◆ What you are asked to do ◆
Work out how many lines in the listing below carry the word "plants". Give that number alone.

◆ Data section ◆
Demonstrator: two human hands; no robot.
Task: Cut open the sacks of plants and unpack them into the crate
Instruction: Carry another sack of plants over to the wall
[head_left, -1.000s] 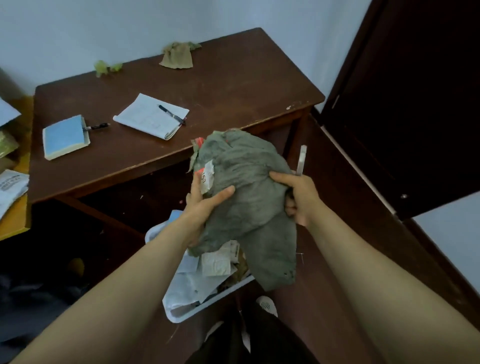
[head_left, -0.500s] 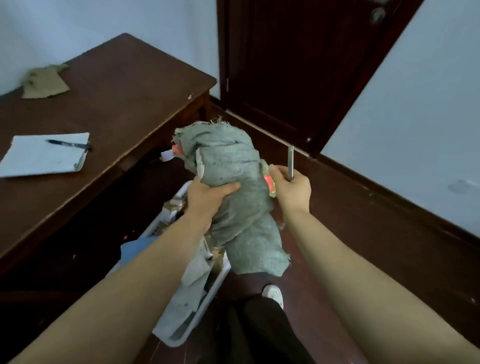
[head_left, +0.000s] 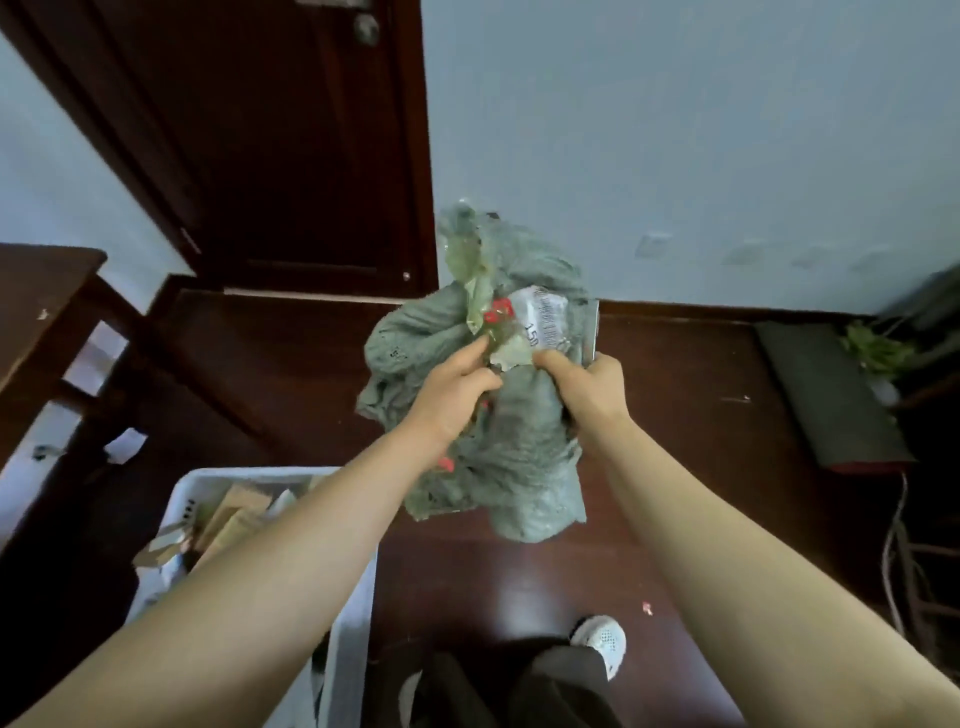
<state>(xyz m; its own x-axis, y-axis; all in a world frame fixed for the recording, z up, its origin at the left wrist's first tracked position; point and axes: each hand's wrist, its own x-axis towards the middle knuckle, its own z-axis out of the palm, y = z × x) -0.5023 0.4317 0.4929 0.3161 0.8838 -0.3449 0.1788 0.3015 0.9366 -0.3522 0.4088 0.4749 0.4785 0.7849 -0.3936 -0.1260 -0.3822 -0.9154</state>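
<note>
A grey-green woven sack hangs in mid-air in front of the person, over the dark wooden floor and just right of the white crate, its crumpled top near a door and pale wall behind. The left hand grips the sack's upper middle, its fingers curled into the cloth beside a white barcode label and some red bits. The right hand is clamped on the sack from the other side, thumb pressed below the label; a thin metal blade stands up out of this fist along the sack's edge. The sack's lower end dangles loose below both wrists. The crate sits on the floor at lower left, holding paper and cardboard scraps. A corner of the dark bench shows at far left. A white shoe shows below — and at far right a dark mat lies near green leaves.
</note>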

◆ Solution ◆
2